Data records:
--------------------------------------------------

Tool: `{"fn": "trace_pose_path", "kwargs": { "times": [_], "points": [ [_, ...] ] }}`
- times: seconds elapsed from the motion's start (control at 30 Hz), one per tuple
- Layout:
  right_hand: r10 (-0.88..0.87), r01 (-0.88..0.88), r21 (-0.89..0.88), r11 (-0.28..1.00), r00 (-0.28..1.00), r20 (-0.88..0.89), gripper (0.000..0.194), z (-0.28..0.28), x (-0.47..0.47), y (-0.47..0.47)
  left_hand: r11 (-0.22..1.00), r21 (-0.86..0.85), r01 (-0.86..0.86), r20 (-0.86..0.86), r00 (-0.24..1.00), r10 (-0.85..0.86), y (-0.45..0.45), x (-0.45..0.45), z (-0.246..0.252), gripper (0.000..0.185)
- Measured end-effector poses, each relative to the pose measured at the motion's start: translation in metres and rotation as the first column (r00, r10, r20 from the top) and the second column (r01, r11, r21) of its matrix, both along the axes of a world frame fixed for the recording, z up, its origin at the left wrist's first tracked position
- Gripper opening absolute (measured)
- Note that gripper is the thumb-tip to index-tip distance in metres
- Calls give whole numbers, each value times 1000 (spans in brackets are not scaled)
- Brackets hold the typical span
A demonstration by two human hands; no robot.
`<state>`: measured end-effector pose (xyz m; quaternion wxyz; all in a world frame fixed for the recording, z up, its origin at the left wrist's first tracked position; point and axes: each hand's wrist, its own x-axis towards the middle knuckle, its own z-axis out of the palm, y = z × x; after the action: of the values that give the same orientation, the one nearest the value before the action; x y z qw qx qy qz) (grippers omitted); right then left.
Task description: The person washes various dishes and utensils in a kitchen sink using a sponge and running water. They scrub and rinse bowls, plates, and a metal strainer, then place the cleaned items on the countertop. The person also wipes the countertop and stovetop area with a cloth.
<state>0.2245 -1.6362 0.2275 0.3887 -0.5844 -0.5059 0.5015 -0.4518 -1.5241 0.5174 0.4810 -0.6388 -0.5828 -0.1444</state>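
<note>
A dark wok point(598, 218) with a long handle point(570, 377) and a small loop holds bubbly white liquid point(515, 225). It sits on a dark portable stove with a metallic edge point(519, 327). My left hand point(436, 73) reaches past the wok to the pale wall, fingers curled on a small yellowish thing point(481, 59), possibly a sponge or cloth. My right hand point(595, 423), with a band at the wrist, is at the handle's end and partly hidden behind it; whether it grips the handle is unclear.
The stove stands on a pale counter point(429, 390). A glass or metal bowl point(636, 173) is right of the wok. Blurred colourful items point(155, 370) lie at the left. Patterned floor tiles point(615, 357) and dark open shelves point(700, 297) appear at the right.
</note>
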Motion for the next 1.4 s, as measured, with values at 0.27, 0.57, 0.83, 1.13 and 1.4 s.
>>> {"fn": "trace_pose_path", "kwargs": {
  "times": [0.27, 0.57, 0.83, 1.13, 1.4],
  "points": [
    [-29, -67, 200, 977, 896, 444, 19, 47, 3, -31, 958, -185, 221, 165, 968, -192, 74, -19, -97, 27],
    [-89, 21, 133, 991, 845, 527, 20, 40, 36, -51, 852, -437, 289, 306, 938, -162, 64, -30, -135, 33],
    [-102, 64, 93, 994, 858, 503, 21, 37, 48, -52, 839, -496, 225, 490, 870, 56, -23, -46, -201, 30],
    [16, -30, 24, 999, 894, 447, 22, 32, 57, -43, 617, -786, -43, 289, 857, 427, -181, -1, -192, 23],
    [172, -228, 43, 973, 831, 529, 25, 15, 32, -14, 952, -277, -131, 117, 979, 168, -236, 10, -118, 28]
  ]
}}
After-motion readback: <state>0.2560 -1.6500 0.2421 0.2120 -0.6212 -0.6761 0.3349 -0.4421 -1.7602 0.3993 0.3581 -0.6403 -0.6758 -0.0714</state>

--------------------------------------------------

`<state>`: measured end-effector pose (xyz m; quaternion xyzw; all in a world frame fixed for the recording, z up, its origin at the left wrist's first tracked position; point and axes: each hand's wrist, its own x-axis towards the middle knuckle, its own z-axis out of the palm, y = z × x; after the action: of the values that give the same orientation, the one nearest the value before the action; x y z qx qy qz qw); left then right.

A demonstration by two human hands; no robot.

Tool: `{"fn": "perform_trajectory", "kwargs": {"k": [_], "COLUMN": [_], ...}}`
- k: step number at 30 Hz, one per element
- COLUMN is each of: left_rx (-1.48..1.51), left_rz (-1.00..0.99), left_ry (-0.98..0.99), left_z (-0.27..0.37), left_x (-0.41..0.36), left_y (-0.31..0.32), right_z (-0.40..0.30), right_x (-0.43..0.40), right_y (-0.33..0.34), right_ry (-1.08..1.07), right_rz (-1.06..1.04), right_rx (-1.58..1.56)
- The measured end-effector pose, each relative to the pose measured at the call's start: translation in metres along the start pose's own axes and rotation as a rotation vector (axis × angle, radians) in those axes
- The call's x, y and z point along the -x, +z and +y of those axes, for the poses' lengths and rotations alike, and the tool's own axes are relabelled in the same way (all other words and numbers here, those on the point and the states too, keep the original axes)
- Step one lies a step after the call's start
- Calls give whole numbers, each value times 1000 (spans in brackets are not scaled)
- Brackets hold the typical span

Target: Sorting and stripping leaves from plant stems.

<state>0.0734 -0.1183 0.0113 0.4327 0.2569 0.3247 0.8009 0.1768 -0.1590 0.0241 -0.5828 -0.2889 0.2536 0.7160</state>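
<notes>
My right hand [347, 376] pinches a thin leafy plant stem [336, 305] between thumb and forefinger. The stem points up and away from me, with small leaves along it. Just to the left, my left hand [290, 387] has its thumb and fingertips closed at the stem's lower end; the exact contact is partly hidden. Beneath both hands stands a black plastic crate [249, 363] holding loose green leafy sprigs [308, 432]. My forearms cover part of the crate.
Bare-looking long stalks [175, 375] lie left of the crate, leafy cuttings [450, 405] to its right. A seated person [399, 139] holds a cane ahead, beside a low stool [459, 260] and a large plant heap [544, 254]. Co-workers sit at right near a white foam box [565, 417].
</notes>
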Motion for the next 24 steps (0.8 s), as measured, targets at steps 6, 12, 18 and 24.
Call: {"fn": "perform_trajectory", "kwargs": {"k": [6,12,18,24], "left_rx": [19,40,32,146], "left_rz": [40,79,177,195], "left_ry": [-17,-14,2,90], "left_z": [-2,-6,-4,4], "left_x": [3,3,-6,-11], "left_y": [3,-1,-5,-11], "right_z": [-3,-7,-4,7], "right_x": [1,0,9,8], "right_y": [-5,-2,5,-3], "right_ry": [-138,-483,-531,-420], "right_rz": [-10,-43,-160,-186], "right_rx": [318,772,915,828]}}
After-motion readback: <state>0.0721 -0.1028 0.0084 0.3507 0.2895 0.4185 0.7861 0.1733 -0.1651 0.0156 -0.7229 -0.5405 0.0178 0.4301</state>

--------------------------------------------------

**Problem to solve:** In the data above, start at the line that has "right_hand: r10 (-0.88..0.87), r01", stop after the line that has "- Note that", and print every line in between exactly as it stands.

**Result:**
  right_hand: r10 (-0.88..0.87), r01 (-0.88..0.88), r21 (-0.89..0.88), r11 (-0.28..1.00), r00 (-0.28..1.00), r20 (-0.88..0.89), gripper (0.000..0.194), z (-0.28..0.28), x (-0.47..0.47), y (-0.47..0.47)
  left_hand: r11 (-0.22..1.00), r21 (-0.86..0.85), r01 (-0.86..0.86), r20 (-0.86..0.86), r00 (-0.24..1.00), r10 (-0.85..0.86), y (-0.45..0.45), x (-0.45..0.45), z (-0.246..0.252), gripper (0.000..0.185)
- Measured end-effector poses, each relative to the pose measured at the motion's start: translation in metres and rotation as the first column (r00, r10, r20 from the top) and the second column (r01, r11, r21) of its matrix, both along the axes of a world frame fixed for the recording, z up, its origin at the left wrist's first tracked position
- Gripper opening absolute (measured)
- Note that gripper is the thumb-tip to index-tip distance in metres

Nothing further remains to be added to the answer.